The Oyster July 27th - August 19th
Take a second look at what you are wearing. Your friends think that it is time that you burn your wardrobe. Maybe they are right? Embarrassment will loom rather large in your life this week as you are very likely to catch your boss in a somewhat compromising situation involving a small animal and some rubber tubing. How many times do you get a Mussel trying to chat you up over a drink and a hot dog? Well this is the week where a Mussel with a point to prove will try to ply you with hot dogs and beer. Just go easy on the mustard!
The Scallop August 20th - October 1st
A man connected with the number 18 will bring you joy and a woman connected with the number -4 will bring you great sorrow. If you start reading a new book this week, but skip over every seventh page, it will lead to an unsatisfying conclusion but you will get the book read that much faster. A Clam you know will offer to cook for you this week. Be careful, they might have ulterior motives, and they will certainly try spiking your food with Tabasco sauce.
The Octopus October 1st - October 29th
You are a genius, only no-one knows it. Maybe you should try telling people. Avoid the number 21 if possible on Thursday.
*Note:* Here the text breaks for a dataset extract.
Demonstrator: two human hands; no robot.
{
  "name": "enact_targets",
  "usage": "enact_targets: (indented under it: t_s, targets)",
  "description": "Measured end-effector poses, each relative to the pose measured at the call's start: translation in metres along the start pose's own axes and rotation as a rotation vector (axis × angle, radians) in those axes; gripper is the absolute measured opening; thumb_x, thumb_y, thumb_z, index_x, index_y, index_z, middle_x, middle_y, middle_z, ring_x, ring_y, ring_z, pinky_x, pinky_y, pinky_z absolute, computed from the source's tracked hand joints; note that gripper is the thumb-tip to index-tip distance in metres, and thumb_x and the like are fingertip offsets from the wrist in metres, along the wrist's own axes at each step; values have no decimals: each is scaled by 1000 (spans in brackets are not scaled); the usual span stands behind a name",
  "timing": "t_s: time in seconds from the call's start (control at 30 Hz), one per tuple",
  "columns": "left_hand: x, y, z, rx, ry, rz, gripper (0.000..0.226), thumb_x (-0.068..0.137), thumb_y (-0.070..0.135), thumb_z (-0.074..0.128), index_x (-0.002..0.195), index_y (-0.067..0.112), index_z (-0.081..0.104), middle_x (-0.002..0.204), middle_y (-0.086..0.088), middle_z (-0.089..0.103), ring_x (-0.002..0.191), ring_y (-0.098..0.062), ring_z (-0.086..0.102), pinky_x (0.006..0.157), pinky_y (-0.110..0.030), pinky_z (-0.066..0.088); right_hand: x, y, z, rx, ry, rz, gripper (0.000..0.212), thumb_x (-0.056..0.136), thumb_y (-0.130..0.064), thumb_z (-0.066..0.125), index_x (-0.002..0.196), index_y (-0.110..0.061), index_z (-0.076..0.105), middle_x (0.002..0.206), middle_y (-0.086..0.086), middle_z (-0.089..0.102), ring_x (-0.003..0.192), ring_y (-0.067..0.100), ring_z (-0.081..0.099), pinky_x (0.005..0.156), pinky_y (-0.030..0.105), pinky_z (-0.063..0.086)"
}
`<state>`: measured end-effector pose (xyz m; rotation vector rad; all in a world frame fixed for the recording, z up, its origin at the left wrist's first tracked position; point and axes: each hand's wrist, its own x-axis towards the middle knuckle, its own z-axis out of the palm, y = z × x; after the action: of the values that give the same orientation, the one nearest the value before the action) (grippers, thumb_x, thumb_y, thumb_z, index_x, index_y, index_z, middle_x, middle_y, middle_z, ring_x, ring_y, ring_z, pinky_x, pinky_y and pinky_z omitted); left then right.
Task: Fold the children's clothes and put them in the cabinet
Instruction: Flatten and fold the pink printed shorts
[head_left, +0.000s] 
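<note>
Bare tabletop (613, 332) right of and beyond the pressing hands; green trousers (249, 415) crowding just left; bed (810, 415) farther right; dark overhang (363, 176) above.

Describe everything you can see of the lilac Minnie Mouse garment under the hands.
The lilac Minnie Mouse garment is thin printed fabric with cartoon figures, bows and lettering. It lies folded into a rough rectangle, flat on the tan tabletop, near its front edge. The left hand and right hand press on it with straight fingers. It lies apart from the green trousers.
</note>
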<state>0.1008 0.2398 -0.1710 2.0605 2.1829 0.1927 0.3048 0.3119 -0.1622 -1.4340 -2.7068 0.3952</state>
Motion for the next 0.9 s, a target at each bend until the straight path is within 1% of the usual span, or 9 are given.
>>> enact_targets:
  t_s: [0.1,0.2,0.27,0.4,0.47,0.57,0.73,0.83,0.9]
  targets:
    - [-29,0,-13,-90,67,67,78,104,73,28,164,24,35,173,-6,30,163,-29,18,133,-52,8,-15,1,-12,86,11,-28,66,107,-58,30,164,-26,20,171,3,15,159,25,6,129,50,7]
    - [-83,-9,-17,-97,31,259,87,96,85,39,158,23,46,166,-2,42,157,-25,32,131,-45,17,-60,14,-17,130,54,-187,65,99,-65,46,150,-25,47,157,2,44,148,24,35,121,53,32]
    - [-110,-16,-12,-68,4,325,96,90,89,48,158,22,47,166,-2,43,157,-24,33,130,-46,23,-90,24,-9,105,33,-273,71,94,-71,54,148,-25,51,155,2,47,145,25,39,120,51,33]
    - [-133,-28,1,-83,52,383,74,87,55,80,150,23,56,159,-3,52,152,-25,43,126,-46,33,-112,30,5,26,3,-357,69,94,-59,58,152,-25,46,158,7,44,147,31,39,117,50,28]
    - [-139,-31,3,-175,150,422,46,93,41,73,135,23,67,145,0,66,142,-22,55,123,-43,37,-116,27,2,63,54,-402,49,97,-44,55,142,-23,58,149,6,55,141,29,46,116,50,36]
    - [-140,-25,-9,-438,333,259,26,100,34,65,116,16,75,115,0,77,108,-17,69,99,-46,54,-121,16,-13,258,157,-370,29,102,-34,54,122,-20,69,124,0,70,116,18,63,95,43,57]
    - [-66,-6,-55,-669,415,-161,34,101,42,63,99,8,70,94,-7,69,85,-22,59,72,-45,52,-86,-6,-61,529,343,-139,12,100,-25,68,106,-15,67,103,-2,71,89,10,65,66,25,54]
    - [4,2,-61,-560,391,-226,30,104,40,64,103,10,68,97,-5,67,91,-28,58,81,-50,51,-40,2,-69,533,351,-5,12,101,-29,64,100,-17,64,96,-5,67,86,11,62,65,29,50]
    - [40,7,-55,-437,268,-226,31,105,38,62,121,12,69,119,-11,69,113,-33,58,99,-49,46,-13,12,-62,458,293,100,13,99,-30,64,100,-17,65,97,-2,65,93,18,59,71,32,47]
The reason for this is unclear, but as a wise sailor once said "I don't mind being swallowed by a whale...as long as I pass out the other end". A portly Mussel that you work with will literally get in your way this week. You might want to tactfully suggest that the fat lump of lard should go on a diet.
The Mussel October 30th - December 1st
A man connected with the number 44 will potentially have a healing effect on your 'little problem' that's been bothering you. Allergies might prove bothersome this week, especially if you work on a farm or are allergic to milk. A casual comment by a Snail acquaintance of yours might make you think twice before making that important purchase this week. Don't worry. As long as they have it in red, things will turn out just fine.